The discovery that Braille and Vesta are composed of such similar material is leading scientists to speculate that Braille, and other similarly-composed asteroids in the asteroid belt, are in fact parts of Vesta. Dan Britt, a geologist at the University of Tennessee at Knoxville who is a member of the Deep Space 1 science team, said in an interview with space.com that it is "pretty certain" that Braille and Vesta share the same origin.

Vesta is a nearly spherical asteroid with a complex geologic history similar to that of the inner planets. Its surface is composed of basaltic rock that scientists believe was flowed from a molten interior.

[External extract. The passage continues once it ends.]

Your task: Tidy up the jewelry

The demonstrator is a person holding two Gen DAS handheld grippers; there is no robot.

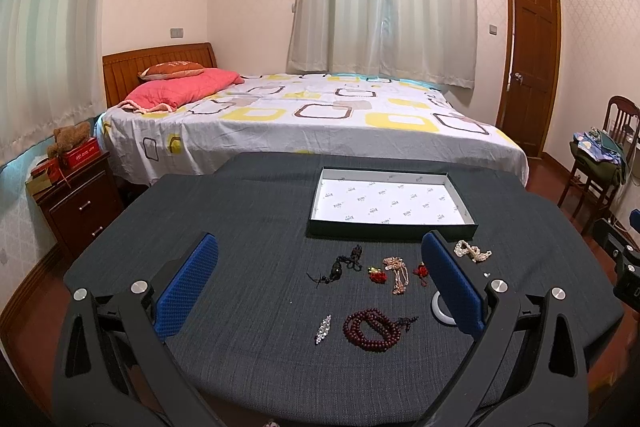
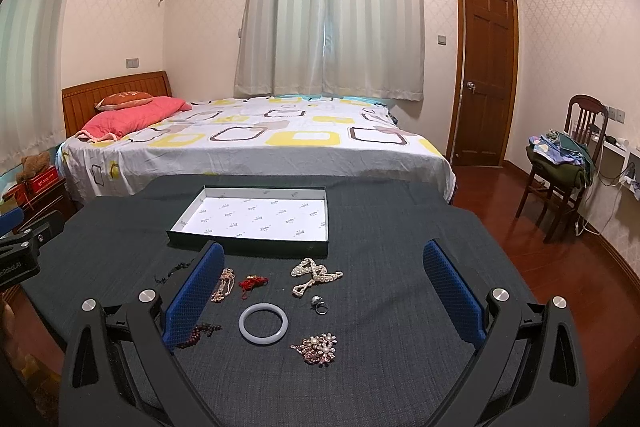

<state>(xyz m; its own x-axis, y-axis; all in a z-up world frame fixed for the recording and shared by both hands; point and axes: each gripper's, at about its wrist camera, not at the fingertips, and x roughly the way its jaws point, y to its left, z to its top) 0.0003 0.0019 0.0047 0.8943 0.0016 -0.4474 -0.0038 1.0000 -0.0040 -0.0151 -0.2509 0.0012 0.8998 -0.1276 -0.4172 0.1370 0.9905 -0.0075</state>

"Vesta is by far the largest (asteroid) with this particular (chemical) signature," Britt said. "And the others are small enough that they could arguably be fragments of Vesta."

The fragments could have been smashed off Vesta in a violent collision with another asteroid, Britt said. He said it is unlikely that Vesta and Braille each came from some larger parent body because the surface of Vesta has such a consistent composition. If Vesta had been a fragment of some larger body, it would show much greater variation, with large regions of its surface showing signs of having formed under different conditions -- not surface volcanism.

Vesta even wears a scar -- a large impact crater that resulted from a violent collision. That catastrophic crash could have ejected material that millions of years afterward has found its way to earth as meteorites and into the inner solar system where Braille orbits.

The successful analysis of Braille's composition is a noteworthy step toward understanding the history of asteroids and the solar system, Britt said. Out of some 11,000 named asteroids, scientists understand the composition of only about 5 percent, he said.

This scientific work is a big bonus for Deep Space 1. The mission's primary objective was not really to study the asteroid at all, but to test a suite of experimental technology, including ion propulsion and autonomous navigation. Braille was chosen almost at random, Britt said, because the mission needed a target.

Having demonstrated the validity of much of that technology, the spacecraft's primary mission is over, but it may get a second life.

NASA could decide to extend the mission for another two years. Deep Space 1 is already aimed to pass by two comets in 2001. If its mission is extended, the craft will be able to study those comets, one of which may be evolving into an asteroid -- a process which scientists know very little about.